Please print every line of the material below exactly.
=== Begin Enclosure ===
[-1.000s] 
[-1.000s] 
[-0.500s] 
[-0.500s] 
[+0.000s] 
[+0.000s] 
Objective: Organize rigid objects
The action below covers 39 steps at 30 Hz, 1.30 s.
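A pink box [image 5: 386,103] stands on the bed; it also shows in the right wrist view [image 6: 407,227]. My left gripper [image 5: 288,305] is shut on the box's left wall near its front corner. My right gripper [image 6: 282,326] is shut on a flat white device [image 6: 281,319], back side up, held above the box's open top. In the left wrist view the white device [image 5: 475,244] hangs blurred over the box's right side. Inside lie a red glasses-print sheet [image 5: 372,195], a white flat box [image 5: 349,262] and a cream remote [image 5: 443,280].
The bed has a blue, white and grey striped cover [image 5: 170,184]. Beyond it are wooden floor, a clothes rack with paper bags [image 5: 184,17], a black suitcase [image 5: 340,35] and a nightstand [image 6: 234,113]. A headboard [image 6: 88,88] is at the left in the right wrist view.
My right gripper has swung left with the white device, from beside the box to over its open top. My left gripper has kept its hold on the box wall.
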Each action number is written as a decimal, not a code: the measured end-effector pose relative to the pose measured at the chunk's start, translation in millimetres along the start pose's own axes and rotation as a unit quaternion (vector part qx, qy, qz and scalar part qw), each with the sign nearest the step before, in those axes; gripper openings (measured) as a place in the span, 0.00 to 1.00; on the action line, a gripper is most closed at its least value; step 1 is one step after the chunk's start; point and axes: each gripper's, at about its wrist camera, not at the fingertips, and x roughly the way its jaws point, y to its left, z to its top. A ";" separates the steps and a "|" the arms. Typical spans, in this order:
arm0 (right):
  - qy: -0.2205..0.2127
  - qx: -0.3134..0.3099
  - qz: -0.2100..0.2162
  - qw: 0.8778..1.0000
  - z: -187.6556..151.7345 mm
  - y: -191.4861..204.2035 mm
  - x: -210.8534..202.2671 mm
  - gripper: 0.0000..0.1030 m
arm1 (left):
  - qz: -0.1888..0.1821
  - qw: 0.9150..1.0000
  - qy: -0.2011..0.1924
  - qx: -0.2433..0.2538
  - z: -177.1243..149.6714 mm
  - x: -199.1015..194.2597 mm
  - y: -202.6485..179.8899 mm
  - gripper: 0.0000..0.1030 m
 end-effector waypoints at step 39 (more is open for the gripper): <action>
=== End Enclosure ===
> _TASK RESPONSE_
[-1.000s] 
[-1.000s] 
[-0.500s] 
[-0.500s] 
[+0.000s] 
[+0.000s] 
Objective: Organize rigid objects
The action below covers 39 steps at 30 Hz, 1.30 s.
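A pink box [image 5: 386,103] stands on the bed; it also shows in the right wrist view [image 6: 407,227]. My left gripper [image 5: 288,305] is shut on the box's left wall near its front corner. My right gripper [image 6: 282,326] is shut on a flat white device [image 6: 281,319], back side up, held above the box's open top. In the left wrist view the white device [image 5: 475,244] hangs blurred over the box's right side. Inside lie a red glasses-print sheet [image 5: 372,195], a white flat box [image 5: 349,262] and a cream remote [image 5: 443,280].
The bed has a blue, white and grey striped cover [image 5: 170,184]. Beyond it are wooden floor, a clothes rack with paper bags [image 5: 184,17], a black suitcase [image 5: 340,35] and a nightstand [image 6: 234,113]. A headboard [image 6: 88,88] is at the left in the right wrist view.
My right gripper has swung left with the white device, from beside the box to over its open top. My left gripper has kept its hold on the box wall.
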Each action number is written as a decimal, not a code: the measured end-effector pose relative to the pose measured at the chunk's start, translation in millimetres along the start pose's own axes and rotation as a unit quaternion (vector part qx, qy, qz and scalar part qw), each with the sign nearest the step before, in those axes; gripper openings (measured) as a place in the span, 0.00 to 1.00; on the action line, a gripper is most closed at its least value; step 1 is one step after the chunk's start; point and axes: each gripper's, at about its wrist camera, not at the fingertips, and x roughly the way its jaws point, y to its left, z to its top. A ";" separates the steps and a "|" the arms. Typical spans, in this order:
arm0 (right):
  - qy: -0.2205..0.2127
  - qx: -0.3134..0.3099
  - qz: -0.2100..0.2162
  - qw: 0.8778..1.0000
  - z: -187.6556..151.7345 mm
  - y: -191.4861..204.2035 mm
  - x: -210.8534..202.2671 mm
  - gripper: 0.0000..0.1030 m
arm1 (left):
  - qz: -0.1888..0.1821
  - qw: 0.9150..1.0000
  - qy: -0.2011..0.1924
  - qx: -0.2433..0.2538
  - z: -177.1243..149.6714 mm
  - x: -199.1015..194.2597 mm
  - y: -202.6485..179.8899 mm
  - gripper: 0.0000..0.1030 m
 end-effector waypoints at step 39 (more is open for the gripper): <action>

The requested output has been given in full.